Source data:
=== Section Start ===

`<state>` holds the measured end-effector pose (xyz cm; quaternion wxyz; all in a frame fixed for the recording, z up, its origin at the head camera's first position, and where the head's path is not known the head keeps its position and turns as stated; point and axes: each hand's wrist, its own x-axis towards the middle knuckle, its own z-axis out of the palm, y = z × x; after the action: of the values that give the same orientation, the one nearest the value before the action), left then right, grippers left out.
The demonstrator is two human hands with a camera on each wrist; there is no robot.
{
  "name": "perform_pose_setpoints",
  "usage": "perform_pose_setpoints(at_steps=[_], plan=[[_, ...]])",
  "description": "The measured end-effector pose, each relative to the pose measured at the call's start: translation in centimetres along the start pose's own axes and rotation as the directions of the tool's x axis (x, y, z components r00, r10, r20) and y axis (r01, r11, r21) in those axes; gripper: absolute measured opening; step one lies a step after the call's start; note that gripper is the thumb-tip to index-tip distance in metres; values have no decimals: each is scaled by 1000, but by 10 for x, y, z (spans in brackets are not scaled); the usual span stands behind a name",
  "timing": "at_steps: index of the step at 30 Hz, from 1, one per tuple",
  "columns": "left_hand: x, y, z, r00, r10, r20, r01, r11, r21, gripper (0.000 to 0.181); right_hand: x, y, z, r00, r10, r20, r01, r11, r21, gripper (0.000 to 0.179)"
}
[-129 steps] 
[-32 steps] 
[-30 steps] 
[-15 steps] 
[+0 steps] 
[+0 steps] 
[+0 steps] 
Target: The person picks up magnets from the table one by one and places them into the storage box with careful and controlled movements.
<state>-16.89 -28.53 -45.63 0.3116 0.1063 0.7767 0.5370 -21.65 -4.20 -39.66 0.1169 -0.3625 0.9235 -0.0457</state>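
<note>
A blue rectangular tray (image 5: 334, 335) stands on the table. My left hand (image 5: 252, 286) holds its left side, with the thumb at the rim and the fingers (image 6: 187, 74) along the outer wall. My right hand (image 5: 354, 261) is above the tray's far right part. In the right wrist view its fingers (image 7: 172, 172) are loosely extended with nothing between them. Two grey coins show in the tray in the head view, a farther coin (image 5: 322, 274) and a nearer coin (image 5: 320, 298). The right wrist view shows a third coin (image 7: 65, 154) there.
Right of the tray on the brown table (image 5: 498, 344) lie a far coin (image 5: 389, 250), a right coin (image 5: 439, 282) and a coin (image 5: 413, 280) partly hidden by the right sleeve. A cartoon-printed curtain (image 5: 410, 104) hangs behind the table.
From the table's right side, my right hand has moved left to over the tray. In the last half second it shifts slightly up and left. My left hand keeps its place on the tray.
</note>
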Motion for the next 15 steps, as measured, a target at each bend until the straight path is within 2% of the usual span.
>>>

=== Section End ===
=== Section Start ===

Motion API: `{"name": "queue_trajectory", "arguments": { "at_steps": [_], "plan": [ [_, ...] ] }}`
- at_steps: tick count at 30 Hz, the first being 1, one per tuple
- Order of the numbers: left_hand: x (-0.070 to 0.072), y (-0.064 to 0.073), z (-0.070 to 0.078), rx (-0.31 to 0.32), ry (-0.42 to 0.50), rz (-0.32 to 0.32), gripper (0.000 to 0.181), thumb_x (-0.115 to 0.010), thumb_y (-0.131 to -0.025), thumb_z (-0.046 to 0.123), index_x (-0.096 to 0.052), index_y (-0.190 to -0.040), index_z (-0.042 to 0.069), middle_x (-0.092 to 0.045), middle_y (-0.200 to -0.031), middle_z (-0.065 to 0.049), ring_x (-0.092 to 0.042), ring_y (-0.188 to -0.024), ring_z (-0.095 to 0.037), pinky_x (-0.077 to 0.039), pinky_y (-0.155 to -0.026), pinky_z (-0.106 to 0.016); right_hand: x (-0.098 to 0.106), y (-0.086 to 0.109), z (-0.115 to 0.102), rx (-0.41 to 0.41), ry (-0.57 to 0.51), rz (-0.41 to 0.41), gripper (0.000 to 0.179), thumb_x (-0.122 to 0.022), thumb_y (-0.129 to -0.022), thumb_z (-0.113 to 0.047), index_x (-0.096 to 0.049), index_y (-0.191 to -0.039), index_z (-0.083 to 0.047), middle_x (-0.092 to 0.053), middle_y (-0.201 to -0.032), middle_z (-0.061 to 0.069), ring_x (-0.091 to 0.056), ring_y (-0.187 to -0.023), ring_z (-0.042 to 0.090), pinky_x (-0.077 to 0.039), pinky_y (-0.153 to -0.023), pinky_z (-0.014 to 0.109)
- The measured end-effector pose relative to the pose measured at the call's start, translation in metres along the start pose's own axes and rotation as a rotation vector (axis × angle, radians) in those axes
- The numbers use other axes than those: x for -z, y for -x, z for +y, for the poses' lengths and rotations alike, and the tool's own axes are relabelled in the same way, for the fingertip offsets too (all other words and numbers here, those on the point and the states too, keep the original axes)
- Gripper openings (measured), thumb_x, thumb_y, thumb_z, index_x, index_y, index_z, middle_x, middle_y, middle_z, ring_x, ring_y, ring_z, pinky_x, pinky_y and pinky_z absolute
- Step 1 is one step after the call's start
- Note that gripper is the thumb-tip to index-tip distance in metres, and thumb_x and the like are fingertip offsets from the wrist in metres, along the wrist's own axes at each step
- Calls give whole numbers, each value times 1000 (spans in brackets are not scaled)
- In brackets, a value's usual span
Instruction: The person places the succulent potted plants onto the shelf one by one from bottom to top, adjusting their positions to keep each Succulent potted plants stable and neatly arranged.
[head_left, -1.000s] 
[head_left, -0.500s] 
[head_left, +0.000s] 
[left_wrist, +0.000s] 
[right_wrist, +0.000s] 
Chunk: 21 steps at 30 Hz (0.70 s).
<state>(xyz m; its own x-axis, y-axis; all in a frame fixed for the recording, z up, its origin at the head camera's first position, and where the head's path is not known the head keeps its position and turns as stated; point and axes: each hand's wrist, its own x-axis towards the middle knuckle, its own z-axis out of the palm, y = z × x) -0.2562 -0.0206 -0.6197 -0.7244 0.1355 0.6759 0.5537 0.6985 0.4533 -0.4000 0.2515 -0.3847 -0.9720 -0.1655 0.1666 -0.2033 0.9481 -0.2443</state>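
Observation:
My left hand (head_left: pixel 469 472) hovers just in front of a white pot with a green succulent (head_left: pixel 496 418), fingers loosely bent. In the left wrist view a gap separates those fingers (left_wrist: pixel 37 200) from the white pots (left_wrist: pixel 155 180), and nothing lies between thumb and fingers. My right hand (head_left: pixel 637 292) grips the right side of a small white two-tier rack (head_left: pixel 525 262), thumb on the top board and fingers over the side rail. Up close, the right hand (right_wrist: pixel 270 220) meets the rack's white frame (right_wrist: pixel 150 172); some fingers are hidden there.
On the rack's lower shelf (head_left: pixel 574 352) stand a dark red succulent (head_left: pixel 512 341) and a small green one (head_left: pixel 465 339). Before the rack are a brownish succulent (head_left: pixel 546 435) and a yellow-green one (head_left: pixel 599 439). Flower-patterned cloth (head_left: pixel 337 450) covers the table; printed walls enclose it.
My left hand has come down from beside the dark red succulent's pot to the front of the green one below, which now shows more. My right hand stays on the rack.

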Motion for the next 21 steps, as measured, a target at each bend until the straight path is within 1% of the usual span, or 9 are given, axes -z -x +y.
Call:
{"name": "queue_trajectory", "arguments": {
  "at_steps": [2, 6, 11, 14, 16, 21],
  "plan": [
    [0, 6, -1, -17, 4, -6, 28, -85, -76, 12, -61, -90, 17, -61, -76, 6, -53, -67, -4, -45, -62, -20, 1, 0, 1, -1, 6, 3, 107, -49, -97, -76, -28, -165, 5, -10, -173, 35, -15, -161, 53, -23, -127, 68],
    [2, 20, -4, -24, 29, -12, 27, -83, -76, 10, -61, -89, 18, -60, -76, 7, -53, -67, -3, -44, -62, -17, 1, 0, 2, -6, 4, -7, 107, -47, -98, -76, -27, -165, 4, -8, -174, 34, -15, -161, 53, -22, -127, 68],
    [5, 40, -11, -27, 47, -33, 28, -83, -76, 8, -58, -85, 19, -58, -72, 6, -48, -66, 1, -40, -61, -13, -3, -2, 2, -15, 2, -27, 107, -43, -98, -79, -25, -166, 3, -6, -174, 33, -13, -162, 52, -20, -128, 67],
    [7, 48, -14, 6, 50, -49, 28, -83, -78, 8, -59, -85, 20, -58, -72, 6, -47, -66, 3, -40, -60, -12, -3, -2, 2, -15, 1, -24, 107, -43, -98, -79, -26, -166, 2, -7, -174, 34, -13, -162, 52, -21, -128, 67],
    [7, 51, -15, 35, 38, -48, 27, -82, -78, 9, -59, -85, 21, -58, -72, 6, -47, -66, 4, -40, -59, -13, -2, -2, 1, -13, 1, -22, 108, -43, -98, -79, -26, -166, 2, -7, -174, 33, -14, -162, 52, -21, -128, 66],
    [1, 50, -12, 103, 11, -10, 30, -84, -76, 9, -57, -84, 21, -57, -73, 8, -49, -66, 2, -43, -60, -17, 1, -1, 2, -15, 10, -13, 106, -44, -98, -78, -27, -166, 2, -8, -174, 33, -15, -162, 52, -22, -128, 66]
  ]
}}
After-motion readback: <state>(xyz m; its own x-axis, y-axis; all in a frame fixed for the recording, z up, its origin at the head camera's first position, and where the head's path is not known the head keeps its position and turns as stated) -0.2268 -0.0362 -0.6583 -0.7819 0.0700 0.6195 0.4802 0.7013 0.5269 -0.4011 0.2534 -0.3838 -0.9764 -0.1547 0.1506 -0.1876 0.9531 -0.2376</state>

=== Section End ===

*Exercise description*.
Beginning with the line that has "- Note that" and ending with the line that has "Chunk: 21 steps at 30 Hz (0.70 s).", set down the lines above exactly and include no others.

*Solution for this task*.
- Note that gripper is the thumb-tip to index-tip distance in metres, and thumb_x and the like are fingertip offsets from the wrist in metres, along the wrist's own axes at each step
- Calls give whole numbers, each value times 1000 (spans in brackets are not scaled)
- In brackets, a value's usual span
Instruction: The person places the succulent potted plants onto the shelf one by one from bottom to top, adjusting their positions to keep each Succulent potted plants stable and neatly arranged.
[head_left, -1.000s] 
[head_left, -0.500s] 
[head_left, +0.000s] 
[left_wrist, +0.000s] 
[right_wrist, +0.000s] 
Chunk: 21 steps at 30 Hz (0.70 s).

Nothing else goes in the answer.